- _Exercise material_:

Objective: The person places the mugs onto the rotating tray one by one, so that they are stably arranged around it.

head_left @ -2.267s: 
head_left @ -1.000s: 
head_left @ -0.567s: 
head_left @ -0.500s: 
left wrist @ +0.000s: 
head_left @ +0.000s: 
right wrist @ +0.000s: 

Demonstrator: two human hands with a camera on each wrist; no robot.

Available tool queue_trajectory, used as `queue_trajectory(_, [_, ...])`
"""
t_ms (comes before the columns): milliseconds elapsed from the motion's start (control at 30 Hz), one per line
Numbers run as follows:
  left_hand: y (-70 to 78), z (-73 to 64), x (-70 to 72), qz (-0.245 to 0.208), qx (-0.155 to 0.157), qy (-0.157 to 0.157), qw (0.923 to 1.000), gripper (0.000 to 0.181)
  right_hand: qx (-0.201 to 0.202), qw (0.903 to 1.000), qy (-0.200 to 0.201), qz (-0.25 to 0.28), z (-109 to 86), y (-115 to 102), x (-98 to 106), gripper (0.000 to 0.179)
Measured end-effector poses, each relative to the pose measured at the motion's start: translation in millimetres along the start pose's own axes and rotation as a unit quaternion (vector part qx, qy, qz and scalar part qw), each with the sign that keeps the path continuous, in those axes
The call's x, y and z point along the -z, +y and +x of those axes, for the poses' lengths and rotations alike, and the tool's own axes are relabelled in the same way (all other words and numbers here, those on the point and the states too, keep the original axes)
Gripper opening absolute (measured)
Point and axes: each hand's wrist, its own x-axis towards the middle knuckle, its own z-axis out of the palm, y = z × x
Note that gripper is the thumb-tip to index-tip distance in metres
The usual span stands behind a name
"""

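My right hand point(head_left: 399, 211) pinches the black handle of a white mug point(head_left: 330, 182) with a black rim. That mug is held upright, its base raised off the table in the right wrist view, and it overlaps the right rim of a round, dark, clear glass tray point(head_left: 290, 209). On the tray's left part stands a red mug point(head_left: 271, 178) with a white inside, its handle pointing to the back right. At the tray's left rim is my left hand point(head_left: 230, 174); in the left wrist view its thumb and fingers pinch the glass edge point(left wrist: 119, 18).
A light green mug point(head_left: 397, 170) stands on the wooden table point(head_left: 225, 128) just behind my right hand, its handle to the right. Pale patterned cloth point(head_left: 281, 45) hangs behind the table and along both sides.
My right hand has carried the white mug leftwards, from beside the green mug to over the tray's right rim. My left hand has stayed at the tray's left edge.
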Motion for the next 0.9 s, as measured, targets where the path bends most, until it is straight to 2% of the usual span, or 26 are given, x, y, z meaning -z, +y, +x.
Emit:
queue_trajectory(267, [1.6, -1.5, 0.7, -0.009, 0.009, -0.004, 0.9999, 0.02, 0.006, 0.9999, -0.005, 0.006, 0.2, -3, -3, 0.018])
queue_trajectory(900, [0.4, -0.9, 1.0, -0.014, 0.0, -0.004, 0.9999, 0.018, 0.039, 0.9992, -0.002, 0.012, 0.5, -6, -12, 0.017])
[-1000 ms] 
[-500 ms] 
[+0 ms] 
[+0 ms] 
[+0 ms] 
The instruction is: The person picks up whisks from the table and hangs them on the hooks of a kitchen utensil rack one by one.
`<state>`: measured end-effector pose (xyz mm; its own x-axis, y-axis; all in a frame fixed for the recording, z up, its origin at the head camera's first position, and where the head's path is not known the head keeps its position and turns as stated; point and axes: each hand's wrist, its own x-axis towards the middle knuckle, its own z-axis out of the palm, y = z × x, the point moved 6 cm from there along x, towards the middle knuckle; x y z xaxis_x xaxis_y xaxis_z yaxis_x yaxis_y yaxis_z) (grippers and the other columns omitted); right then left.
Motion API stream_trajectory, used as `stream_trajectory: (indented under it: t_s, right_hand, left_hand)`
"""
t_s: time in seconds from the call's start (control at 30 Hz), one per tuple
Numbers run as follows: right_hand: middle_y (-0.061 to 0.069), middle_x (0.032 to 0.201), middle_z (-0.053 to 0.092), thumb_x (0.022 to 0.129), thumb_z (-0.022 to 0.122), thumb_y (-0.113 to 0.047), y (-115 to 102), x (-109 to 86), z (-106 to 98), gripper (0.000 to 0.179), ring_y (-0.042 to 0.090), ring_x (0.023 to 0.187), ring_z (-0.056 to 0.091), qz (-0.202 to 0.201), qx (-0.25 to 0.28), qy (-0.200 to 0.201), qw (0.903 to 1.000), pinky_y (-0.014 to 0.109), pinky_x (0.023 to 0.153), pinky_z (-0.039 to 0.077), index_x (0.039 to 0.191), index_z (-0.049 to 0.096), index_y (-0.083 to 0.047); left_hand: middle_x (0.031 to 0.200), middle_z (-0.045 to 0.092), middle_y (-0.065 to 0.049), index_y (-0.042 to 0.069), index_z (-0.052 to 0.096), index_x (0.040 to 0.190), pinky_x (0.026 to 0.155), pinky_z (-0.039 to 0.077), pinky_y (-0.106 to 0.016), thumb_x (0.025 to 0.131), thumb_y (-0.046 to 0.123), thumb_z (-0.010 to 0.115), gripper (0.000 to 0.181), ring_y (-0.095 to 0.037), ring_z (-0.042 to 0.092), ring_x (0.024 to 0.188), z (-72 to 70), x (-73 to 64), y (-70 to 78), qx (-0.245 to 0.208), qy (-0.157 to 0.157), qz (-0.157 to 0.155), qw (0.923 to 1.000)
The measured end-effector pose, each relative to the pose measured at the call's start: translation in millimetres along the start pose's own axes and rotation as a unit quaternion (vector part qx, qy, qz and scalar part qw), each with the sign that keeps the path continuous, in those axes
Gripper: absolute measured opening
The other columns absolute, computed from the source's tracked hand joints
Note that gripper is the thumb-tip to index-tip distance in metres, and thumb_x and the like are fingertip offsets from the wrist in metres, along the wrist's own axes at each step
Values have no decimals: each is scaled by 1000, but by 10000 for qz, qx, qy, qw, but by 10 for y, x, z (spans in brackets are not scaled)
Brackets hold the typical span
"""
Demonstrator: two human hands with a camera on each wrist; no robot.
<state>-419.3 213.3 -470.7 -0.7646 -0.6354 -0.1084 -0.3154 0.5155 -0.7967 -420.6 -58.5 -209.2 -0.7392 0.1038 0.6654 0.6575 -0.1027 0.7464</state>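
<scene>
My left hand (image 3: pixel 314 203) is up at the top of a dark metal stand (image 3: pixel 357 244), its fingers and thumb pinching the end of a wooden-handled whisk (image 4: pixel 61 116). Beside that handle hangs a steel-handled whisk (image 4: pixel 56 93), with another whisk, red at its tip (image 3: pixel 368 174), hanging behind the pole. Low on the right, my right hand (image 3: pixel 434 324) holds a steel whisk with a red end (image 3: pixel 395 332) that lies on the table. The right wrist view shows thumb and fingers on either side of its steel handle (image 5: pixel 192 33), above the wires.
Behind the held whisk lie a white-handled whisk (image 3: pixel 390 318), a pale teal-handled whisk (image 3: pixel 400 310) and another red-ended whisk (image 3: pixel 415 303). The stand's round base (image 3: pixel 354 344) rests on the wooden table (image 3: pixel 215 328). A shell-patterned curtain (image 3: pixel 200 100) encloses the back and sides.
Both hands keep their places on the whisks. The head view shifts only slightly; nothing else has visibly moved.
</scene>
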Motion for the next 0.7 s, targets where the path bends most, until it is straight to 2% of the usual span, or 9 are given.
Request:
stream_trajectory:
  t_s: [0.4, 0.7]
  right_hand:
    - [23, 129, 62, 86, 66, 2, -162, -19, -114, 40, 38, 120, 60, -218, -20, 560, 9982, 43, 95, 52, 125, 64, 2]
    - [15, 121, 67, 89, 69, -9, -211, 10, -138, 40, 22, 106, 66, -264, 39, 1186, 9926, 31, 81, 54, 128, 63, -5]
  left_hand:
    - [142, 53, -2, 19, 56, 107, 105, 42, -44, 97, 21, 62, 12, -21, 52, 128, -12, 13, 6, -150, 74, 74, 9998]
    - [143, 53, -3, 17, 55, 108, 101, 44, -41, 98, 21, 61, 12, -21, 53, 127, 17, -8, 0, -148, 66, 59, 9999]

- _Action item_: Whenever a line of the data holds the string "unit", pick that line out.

- _Exercise response_:
Measured end-effector poses, each relative to the pose measured at the motion's start: translation in millimetres along the start pose's own axes and rotation as a unit quaternion (vector part qx, qy, qz and scalar part qw), each with the sign that keeps the path continuous, in those axes
The measured end-effector pose, each relative to the pose measured at the call's start: translation in millimetres along the start pose's own axes and rotation as a unit quaternion (vector part qx, qy, qz and scalar part qw), each with the sign that keeps the path continuous, in those axes

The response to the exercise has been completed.